(INPUT)

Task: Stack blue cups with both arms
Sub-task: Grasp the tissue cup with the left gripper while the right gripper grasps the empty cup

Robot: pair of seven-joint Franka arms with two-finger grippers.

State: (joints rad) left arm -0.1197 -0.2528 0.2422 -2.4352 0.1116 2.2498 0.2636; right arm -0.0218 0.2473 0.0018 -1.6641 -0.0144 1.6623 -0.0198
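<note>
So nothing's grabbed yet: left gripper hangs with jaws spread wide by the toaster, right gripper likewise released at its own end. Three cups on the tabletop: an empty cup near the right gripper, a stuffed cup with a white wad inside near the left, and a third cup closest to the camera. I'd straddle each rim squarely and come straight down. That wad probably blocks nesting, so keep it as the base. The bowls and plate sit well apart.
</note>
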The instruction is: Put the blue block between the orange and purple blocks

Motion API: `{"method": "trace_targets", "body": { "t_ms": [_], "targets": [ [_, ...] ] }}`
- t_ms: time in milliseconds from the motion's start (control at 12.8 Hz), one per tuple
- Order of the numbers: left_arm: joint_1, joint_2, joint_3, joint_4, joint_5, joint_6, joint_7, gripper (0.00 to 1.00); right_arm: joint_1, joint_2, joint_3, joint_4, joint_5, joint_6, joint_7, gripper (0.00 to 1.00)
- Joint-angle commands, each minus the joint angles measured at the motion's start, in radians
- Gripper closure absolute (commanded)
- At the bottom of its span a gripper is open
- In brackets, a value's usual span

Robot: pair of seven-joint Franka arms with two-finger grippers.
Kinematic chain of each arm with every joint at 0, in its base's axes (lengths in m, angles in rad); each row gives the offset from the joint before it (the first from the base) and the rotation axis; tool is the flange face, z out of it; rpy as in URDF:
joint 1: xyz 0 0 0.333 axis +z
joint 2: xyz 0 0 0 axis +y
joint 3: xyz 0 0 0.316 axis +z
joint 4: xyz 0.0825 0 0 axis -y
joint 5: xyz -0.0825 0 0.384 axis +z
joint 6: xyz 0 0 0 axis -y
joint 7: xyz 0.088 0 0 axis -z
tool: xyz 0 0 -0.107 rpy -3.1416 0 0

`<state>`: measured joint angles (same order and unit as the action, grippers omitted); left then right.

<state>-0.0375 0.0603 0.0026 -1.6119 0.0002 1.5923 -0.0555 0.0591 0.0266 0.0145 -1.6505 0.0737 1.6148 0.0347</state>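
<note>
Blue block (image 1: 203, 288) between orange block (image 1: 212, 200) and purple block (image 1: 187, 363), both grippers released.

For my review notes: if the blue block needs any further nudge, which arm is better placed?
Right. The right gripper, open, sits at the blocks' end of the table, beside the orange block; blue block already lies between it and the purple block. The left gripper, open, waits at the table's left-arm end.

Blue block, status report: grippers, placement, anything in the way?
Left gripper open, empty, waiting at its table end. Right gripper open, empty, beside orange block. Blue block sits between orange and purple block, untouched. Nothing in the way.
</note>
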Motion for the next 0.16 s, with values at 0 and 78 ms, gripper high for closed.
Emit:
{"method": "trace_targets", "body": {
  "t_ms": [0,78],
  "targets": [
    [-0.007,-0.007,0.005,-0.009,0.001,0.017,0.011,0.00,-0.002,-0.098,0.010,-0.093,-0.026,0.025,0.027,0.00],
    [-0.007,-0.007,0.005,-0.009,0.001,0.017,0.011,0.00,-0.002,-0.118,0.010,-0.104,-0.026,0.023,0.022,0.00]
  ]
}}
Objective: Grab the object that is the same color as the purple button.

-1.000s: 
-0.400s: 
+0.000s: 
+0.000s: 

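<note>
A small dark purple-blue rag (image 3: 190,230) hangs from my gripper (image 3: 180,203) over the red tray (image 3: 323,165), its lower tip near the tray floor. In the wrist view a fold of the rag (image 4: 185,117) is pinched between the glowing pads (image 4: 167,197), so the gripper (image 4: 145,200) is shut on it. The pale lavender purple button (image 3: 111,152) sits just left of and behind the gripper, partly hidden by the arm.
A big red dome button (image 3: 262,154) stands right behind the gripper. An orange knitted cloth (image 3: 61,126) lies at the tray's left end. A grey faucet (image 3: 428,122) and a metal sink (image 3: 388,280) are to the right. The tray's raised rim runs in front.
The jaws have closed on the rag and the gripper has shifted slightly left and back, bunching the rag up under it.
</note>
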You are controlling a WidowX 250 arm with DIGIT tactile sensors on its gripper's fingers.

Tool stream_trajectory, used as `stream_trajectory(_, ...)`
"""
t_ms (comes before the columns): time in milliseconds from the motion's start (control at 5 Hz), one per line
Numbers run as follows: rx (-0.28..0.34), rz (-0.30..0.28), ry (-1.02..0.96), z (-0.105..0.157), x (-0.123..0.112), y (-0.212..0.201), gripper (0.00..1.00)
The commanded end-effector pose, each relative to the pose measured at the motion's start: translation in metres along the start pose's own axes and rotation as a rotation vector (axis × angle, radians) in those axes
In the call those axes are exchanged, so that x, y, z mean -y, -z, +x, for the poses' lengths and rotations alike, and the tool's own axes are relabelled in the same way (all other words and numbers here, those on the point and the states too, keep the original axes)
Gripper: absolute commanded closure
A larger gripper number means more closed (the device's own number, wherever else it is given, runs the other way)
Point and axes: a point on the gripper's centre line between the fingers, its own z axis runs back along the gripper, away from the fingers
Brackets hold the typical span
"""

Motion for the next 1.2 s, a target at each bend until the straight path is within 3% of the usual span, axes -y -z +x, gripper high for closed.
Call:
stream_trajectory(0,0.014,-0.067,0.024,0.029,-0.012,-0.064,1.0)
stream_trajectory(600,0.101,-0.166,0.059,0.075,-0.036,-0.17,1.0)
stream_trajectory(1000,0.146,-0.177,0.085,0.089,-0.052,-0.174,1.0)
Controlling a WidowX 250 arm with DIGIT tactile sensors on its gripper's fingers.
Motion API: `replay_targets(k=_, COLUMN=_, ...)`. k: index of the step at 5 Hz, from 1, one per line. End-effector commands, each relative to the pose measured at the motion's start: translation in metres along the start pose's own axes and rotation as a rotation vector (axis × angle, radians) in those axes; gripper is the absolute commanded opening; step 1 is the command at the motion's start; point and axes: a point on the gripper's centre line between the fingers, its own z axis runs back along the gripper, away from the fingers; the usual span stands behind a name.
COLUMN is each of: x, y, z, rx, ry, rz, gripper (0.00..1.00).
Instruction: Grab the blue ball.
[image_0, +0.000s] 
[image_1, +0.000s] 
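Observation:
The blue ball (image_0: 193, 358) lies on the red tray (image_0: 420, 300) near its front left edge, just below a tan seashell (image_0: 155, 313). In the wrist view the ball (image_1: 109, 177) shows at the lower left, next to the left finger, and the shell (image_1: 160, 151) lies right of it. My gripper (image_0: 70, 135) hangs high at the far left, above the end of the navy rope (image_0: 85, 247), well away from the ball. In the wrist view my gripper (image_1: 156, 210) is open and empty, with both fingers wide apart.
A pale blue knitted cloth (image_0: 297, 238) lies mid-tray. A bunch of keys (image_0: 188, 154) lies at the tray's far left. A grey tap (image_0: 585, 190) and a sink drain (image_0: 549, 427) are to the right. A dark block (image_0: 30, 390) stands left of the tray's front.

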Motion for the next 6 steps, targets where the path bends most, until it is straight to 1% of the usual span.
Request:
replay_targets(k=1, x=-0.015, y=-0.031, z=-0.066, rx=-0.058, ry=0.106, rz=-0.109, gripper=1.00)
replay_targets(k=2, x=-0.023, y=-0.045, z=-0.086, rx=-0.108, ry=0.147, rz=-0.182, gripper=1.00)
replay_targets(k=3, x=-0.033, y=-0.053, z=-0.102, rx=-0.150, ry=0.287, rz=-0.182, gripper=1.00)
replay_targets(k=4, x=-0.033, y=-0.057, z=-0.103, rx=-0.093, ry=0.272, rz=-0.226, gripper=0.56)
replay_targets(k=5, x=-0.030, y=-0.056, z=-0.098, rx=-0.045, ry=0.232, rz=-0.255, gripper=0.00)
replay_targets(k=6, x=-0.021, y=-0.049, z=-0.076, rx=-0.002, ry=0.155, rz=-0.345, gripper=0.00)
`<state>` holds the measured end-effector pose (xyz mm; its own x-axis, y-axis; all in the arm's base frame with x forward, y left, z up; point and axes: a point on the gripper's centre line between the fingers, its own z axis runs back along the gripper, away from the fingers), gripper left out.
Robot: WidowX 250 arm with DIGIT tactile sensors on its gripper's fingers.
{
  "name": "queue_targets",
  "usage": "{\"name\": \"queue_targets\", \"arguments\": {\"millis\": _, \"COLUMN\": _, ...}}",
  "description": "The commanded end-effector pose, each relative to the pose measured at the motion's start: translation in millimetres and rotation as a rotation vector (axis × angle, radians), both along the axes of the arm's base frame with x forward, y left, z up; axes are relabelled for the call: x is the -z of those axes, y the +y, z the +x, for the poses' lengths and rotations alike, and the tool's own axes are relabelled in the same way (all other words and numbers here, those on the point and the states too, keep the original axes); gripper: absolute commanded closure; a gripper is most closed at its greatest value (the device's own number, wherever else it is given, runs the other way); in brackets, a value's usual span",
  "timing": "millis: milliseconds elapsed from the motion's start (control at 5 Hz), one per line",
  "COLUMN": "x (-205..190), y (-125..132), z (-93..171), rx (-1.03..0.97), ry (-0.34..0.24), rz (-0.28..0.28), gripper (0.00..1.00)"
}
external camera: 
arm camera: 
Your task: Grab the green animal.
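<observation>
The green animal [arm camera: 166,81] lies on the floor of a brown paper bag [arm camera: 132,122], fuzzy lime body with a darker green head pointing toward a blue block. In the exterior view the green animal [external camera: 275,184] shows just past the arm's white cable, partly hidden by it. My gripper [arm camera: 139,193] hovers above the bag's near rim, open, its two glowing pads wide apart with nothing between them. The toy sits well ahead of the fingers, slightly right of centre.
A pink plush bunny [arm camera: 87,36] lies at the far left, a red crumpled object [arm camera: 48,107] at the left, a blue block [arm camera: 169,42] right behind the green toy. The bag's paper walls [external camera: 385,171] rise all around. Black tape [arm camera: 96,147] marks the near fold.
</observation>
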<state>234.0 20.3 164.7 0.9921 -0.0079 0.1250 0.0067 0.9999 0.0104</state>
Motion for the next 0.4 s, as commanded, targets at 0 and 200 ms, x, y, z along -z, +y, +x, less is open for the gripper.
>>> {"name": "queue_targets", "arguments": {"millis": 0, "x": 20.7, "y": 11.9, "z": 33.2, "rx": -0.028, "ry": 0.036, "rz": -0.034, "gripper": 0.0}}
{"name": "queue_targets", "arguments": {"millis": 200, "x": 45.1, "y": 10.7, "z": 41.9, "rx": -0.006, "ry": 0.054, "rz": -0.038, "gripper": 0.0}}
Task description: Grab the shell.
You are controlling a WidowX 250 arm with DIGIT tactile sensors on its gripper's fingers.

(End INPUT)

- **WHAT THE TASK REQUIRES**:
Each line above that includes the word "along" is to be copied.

- **RESPONSE BOX**:
The commanded end-effector pose, each relative to the pose measured at the motion's start: translation in metres along the start pose's own axes and rotation as a rotation vector (axis × angle, radians) in those axes
Point and axes: a point on the gripper's centre line between the fingers, its own z axis runs back along the gripper, away from the fingers
Motion API: `replay_targets(k=_, COLUMN=_, ...)`. k: index of the step at 5 Hz, from 1, one per line. End-effector commands, each relative to the pose measured at the motion's start: translation in metres along the start pose's own axes and rotation as a rotation vector (axis × angle, radians) in those axes; gripper is the absolute commanded opening; step 1 is the command at the motion's start; point and axes: a point on the gripper's centre line between the fingers, its own z axis runs back along the gripper, away from the fingers; the usual span stands behind a name.
`<state>` holds the measured end-effector pose (xyz mm; its own x-axis, y-axis; all in the arm's base frame with x forward, y left, z up; point and axes: a point on the gripper's centre line between the fingers, its own z axis runs back along the gripper, away from the fingers), gripper left out.
  "description": "The commanded end-effector pose, each relative to the pose measured at the motion's start: translation in millimetres and rotation as a rotation vector (axis × angle, radians), both along the axes of the arm's base frame with x forward, y left, z up; axes are relabelled for the call: x is the -z of those axes, y the +y, z the +x, for the poses' lengths and rotations alike, and the tool's own axes are relabelled in the same way (all other words and numbers here, those on the point and the states too, keep the original axes); gripper: absolute commanded closure; a gripper is most closed at its greatest value (the device's own number, wherever else it is given, runs the other way); in brackets, a value's usual span",
Motion for the next 0.4 s, as commanded, targets at 0 and 200 ms, x, y, z along -z, +y, +x, less is open for the gripper.

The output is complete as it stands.